* _TASK DIRECTIONS_
In the listing below, a line holding "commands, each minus" and a line holding "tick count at" mark the range. Retype both exactly, with all lines between them.
********************
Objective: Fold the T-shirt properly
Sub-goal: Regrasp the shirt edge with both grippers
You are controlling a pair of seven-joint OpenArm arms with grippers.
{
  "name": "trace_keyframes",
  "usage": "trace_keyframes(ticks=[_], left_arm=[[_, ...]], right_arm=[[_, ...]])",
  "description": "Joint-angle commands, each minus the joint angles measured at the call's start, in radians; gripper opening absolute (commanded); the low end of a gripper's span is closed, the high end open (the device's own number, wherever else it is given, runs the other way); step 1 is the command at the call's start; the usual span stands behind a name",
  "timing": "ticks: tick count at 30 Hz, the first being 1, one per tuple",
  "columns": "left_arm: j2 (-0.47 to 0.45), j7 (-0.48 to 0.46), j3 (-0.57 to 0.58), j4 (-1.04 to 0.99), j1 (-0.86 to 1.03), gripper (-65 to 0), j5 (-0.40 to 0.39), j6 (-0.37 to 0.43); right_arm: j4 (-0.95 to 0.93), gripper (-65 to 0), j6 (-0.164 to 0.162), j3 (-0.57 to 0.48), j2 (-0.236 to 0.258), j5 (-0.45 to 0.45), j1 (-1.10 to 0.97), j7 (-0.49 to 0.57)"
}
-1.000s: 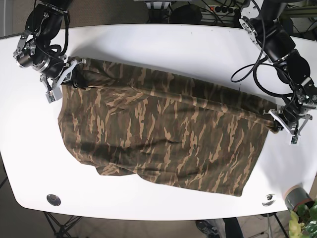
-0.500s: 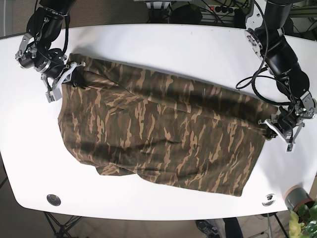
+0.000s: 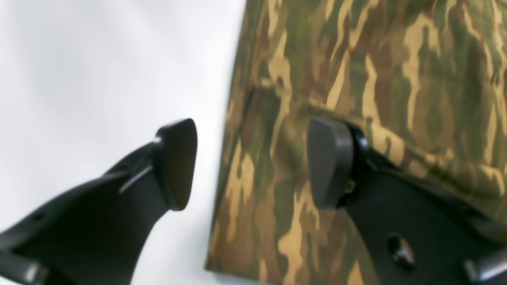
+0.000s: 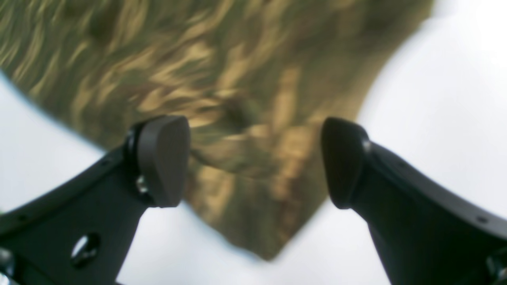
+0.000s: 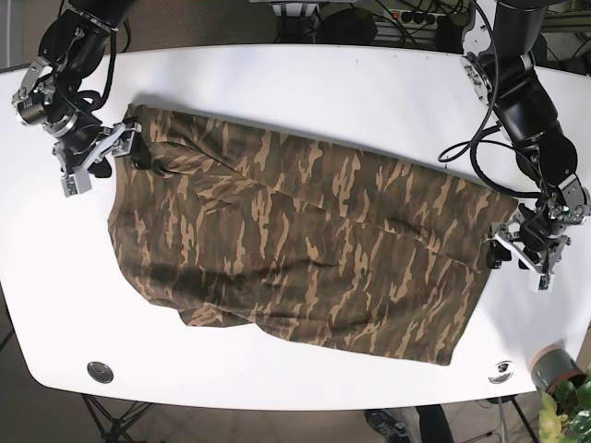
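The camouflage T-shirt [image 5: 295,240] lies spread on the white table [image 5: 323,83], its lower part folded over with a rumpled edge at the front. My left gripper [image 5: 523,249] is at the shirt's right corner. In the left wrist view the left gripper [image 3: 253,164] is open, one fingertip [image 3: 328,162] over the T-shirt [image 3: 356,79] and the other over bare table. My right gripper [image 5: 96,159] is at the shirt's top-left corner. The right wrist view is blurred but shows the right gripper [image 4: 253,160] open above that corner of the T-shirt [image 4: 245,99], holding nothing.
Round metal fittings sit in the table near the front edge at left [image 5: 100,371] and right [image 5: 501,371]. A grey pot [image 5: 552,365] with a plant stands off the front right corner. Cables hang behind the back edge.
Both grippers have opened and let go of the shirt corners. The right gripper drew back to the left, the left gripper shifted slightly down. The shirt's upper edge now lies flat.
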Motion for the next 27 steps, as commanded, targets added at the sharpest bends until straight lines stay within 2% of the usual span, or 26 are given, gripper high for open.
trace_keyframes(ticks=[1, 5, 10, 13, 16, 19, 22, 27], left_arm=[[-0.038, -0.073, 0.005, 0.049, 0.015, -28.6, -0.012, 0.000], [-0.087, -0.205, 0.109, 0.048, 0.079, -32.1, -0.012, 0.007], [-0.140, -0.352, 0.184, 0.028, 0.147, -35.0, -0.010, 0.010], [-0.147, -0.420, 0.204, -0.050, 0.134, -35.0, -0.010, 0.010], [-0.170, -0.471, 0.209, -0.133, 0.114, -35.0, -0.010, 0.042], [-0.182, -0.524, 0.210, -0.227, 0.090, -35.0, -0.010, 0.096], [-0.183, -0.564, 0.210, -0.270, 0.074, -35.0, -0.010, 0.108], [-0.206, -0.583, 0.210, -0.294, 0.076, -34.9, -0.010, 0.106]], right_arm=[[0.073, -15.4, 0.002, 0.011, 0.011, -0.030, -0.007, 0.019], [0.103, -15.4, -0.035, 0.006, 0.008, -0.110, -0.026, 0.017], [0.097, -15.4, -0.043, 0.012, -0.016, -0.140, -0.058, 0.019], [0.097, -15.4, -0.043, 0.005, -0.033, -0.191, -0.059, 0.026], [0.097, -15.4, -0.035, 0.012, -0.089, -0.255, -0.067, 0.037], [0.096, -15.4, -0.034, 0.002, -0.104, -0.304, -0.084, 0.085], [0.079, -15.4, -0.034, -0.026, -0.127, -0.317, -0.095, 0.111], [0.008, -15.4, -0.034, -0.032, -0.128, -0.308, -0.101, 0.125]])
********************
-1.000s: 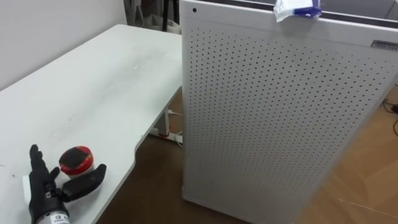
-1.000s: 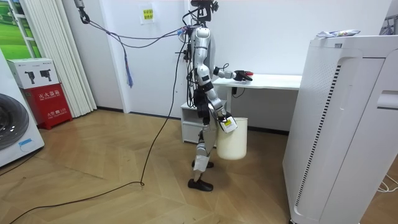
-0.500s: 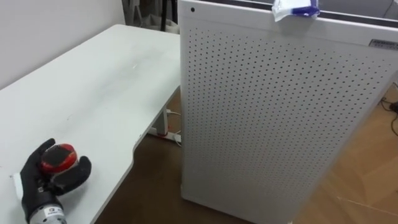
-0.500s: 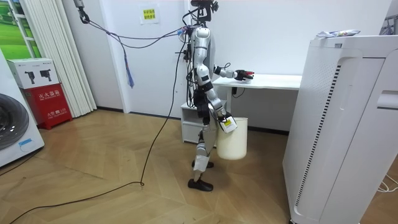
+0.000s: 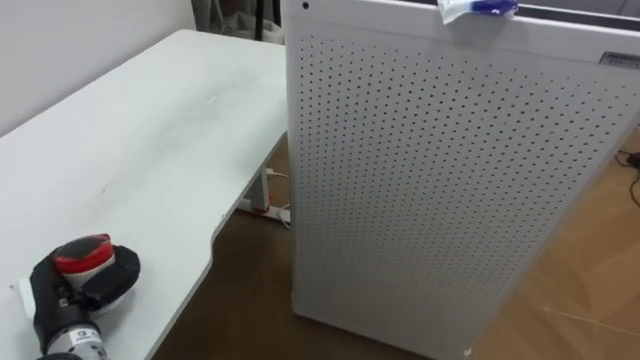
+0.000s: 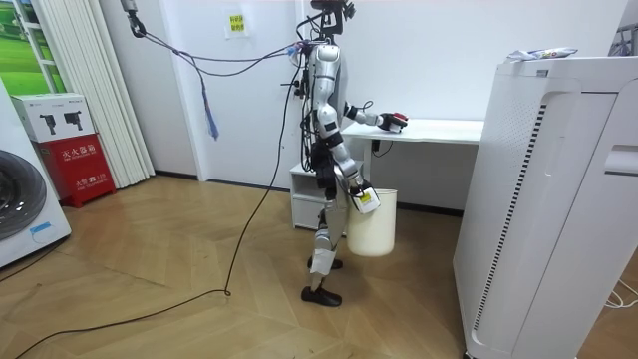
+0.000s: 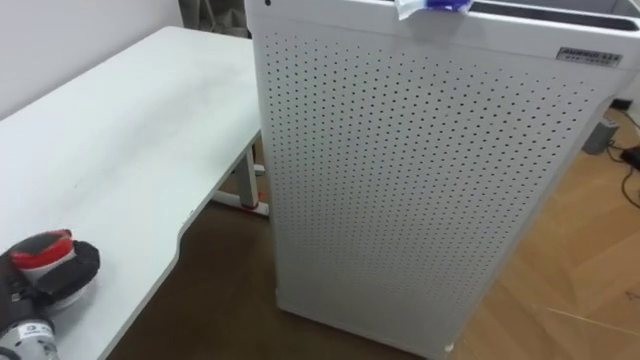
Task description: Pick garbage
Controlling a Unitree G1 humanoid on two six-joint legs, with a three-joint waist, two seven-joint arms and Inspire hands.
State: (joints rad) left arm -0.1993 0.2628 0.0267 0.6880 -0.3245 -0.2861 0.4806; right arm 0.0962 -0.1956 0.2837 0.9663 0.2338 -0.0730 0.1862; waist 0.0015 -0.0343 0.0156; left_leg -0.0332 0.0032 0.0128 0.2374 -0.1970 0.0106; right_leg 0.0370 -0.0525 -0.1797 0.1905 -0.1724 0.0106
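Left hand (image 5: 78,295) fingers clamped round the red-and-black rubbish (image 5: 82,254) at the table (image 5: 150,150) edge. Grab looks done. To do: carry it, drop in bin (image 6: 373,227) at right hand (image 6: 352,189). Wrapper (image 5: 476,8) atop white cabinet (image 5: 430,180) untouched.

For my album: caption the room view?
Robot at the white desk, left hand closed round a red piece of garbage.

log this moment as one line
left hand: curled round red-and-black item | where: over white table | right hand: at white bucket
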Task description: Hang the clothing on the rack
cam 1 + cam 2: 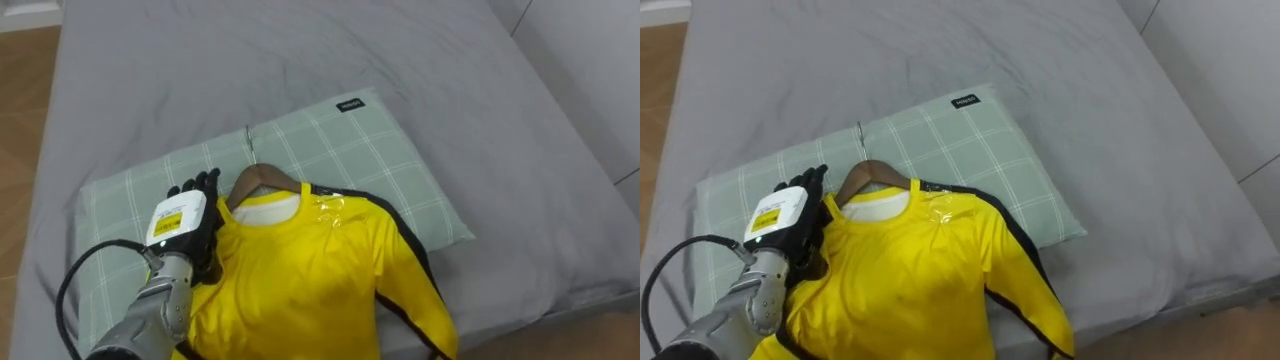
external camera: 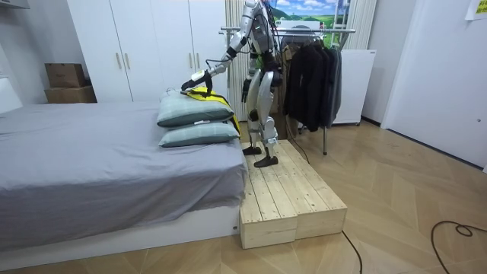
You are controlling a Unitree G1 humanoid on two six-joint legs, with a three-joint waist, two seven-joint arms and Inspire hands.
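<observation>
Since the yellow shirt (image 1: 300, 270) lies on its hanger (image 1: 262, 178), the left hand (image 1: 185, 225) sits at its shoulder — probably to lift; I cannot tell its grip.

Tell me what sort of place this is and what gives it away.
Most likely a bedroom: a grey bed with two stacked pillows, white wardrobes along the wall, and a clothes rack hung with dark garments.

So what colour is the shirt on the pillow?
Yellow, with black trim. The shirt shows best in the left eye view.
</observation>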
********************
* _FINAL ANSWER_
  "description": "Joint-angle commands, each minus the joint angles measured at the call's start, in radians; gripper opening absolute (commanded); the low end of a gripper's span is closed, the high end open (the device's own number, wherever else it is given, runs the other way); step 1 is the command at the call's start; the usual span stands behind a name",
  "timing": "ticks: tick count at 30 Hz, the first being 1, one per tuple",

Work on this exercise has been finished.